The adoption of electric vehicles is a key part of the decarbonization of the economy. Kenneth Gillingham, professor of environmental and energy economics, says that easing range anxiety and helping drivers understand the advantages of electric can help accelerate the shift.
They can be crucial. While it varies by country, transportation is usually a third or more of total carbon dioxide emissions. And for a long time, people thought that transportation would be one of the two hardest sectors to decarbonize, alongside industry. Electric vehicles are changing the equation; the door suddenly is wide open to decarbonizing light-duty transportation. That''s a huge shift in how we think about pathways forward.
Operating and maintenance costs are a lot lower for electric vehicles. They are very quiet and because they have amazing low-speed torque, they''re really fun to drive. All of that''s exciting.
One of the biggest challenges is range anxiety. People feel uncomfortable getting an electric vehicle because they''re worried about finding charging stations and the time it takes to recharge.
There''s a technology piece. Typical charging stations take about 10 hours to fully charge long-range electric vehicles. Basically, the cars need to be plugged in overnight. But there are also DC fast-charging stations which draw at a higher voltage and fill up the battery much more quickly. In half an hour, some of the long-range electric vehicles will recharge to 75% or more. It''s not as quick as filling up your tank with gasoline, but it''s pretty fast. It allows you to get a cup of coffee, relax a little bit.
There aren''t that many DC fast chargers in the country yet because they are much more costly to put in, and they require dedicated infrastructure. A bank of chargers, say on I-95, will draw from the electric grid in a substantial way.
From an economics perspective what''s interesting is that this is a two-sided market with network effects. If you have more electric vehicles out there, more charging stations are going to be put in. If you have more charging stations, people are more likely to buy electric vehicles.
Tesla just went out and built charging infrastructure for their own cars. But if we really want to go from electric vehicles being 4% of the sales in the U.S. to 60%, we''re going to need a lot more charging stations.
That is a real challenge and it''s a challenge that the federal and state governments can play a role in facilitating, both through providing funding towards charging station infrastructure and by helping with permitting and expediting regulatory red tape.
Many industry forecasts project that by 2035 to 2040, we are going to be at 60% given current regulations and technology trajectories. The Biden administration has a goal of 50% by 2030. And the state of California has a goal of phasing out new internal combustion engine vehicles entirely by 2035, which is pretty ambitious but other places have similar goals.
Q: Consumers don''t necessarily know whether the electricity coming into their homes is from renewable or fossil-fuel-based sources.
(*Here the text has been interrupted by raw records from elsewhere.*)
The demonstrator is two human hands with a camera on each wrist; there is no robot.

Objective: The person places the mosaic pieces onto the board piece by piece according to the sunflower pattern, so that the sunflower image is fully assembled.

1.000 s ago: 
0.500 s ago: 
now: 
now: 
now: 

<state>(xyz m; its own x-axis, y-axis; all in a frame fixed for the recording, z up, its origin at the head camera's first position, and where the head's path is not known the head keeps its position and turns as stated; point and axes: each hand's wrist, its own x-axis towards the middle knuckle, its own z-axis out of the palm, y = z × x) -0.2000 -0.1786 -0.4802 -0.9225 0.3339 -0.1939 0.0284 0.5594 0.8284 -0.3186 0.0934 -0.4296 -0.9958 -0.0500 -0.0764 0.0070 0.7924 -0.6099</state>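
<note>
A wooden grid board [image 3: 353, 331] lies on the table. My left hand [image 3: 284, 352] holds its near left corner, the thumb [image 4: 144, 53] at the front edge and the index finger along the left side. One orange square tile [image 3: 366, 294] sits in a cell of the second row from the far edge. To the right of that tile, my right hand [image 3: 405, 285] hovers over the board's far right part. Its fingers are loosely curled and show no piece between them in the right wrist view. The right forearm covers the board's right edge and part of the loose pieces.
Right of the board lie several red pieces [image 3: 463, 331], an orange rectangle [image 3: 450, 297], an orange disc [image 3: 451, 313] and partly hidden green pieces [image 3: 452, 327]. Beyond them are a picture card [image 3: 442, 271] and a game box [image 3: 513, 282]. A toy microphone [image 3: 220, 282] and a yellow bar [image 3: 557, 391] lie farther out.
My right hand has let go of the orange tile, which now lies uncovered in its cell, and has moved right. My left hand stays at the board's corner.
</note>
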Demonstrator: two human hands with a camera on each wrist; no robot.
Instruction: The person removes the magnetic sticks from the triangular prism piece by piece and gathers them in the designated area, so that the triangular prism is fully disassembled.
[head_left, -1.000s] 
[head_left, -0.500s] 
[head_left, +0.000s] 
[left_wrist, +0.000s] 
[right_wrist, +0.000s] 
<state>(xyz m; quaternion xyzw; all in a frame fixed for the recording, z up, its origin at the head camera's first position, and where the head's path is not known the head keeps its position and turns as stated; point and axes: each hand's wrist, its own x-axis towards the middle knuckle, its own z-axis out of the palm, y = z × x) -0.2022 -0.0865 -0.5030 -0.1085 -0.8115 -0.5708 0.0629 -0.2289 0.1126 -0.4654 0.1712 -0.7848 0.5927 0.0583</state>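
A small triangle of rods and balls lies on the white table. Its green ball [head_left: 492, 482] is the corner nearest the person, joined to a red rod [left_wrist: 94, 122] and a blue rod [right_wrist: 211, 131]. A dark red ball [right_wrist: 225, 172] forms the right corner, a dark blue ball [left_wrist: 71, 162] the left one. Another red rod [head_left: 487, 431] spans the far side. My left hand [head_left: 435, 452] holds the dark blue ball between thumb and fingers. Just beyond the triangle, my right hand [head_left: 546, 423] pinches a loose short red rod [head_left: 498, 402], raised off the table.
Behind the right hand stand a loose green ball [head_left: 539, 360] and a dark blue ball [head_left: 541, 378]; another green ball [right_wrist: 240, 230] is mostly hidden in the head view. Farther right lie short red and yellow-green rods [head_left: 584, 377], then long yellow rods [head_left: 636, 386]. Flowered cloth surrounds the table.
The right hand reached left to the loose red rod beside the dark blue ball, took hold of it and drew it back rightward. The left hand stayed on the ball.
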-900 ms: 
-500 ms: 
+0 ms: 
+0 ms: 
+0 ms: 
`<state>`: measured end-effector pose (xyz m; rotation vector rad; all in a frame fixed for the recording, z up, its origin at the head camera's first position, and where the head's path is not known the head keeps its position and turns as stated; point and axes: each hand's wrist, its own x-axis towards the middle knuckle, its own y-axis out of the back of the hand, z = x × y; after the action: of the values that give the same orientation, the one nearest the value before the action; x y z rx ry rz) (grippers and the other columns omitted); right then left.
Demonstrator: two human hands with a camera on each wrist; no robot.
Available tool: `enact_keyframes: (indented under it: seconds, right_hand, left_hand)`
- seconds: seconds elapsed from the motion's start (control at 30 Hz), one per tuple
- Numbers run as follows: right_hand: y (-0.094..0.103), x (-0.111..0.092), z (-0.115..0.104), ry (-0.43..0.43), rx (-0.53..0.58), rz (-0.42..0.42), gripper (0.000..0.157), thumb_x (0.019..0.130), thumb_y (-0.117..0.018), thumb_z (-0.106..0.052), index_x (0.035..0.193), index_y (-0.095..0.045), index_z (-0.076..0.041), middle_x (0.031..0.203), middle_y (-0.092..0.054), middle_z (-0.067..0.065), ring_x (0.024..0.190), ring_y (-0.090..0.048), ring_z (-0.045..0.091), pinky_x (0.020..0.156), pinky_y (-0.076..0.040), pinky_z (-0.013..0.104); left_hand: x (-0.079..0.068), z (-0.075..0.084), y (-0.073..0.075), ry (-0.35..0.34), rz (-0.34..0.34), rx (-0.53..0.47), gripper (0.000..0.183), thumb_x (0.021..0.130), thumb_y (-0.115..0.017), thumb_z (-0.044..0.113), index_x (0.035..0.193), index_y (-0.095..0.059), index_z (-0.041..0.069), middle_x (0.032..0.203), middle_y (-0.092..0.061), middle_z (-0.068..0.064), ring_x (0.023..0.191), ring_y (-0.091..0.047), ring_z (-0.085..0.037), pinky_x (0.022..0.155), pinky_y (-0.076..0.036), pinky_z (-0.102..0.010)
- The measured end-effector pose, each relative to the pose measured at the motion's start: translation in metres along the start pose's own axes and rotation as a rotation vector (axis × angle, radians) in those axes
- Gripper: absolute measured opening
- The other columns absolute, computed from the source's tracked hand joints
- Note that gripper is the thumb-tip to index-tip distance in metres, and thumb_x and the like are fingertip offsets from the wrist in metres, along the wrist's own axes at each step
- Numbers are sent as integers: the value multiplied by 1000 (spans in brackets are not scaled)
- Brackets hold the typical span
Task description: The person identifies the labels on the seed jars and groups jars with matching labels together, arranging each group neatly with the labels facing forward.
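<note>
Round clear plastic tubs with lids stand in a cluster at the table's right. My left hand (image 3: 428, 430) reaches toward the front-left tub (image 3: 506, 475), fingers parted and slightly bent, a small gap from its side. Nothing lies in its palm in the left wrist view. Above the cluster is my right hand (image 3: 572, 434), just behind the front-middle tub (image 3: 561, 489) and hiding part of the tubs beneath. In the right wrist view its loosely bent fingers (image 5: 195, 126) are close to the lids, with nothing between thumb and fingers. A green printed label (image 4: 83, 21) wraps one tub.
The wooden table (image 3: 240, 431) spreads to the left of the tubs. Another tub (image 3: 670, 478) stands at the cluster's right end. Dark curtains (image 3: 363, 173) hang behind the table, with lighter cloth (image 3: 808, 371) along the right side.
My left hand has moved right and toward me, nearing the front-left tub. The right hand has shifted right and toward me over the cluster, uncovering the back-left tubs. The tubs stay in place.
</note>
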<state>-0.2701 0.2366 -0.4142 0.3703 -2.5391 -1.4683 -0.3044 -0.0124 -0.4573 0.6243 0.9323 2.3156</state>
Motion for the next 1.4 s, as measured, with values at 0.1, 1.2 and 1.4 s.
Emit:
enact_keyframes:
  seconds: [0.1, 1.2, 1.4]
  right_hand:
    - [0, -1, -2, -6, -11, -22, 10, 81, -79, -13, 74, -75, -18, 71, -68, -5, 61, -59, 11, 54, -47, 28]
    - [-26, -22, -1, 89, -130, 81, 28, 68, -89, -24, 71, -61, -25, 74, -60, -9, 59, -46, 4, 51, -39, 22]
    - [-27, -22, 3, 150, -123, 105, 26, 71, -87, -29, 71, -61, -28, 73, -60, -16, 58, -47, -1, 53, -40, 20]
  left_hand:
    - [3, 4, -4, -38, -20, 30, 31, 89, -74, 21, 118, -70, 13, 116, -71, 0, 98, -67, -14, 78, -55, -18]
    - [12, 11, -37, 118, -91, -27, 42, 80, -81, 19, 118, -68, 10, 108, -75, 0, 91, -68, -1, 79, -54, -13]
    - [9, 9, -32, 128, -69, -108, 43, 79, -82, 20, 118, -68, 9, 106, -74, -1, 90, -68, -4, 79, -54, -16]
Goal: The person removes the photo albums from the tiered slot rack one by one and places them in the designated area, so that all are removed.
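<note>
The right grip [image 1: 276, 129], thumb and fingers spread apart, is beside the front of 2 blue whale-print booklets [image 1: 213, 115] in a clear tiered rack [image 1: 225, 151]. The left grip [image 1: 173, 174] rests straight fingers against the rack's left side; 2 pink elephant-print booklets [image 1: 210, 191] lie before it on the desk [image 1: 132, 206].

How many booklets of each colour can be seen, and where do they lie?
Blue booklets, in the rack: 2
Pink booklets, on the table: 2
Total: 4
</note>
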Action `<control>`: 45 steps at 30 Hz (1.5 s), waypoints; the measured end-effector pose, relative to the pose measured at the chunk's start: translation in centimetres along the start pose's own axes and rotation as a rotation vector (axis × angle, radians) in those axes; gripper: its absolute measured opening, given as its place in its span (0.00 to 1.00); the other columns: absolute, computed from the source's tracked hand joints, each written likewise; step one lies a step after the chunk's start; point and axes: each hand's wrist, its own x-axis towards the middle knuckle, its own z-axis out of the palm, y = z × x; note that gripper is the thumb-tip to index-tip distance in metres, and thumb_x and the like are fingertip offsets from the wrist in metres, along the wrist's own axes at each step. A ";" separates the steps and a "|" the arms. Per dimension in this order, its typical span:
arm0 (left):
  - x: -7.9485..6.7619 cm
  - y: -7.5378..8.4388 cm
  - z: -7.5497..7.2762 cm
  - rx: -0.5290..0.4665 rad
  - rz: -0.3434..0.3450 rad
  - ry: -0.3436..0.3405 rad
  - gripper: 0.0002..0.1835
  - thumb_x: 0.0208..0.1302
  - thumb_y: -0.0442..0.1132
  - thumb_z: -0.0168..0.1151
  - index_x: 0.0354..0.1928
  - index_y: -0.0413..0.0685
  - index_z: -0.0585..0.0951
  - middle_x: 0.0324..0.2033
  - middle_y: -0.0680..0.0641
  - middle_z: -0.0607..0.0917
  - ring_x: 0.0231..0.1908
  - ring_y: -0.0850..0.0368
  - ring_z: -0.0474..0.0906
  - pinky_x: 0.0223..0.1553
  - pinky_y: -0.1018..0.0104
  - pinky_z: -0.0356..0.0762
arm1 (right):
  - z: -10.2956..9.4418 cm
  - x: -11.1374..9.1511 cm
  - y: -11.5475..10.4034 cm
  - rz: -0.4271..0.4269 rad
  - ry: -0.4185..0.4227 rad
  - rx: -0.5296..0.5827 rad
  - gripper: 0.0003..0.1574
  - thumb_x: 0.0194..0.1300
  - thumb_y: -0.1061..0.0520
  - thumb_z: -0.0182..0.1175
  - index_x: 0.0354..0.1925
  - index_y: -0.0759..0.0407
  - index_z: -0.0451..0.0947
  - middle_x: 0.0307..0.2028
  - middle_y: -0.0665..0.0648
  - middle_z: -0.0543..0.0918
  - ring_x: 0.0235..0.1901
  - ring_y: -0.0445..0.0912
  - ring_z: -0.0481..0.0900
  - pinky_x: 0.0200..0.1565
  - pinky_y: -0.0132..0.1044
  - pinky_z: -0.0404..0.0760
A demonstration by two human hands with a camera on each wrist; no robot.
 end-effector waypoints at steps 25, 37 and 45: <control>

Does that play into the value of electric vehicles?
In terms of carbon intensity, electricity is generally coming from cleaner sources than burning gasoline. And that''s only going to improve. Renewables are the largest new-generation sources coming on to replace sources that are being retired.
Everyone agrees that electricity is actually the easiest sector to decarbonize. We have reasonable and low-cost substitutes to fossil fuels. There will be challenges in going to high market shares of renewables, but we can do it. It will just take some time.
I co-authored a paper in Nature Communication with Paul Wolfram, who was then a Yale School of the Environment PhD student and is now a postdoc at the Joint Global Change Research Institute. Looking at the full supply chains and all the indirect emissions, we compared the total environmental cost of electric and fossil-fuel powered vehicles.
It''s true there are environmental impacts from mining metals for EV batteries and there are embodied emissions in creating batteries. Those are important factors that needs to be considered. But when we account for everything in EV supply chains and compare it to the supply chain of gasoline, as well as all the things that go into making a conventional internal combustion engine and the burning of gasoline, it turns out that electric vehicles are significantly better from an environmental perspective. This was not fully understood until our analysis incorporated all the components.
My research tries to disentangle all the aspects of the consumer decision using data on all the purchases of vehicles in the U.S., as well as surveys and stated choice experiments. I also try to understand how those decisions have been changing over time as more electric vehicles are introduced and people have more information.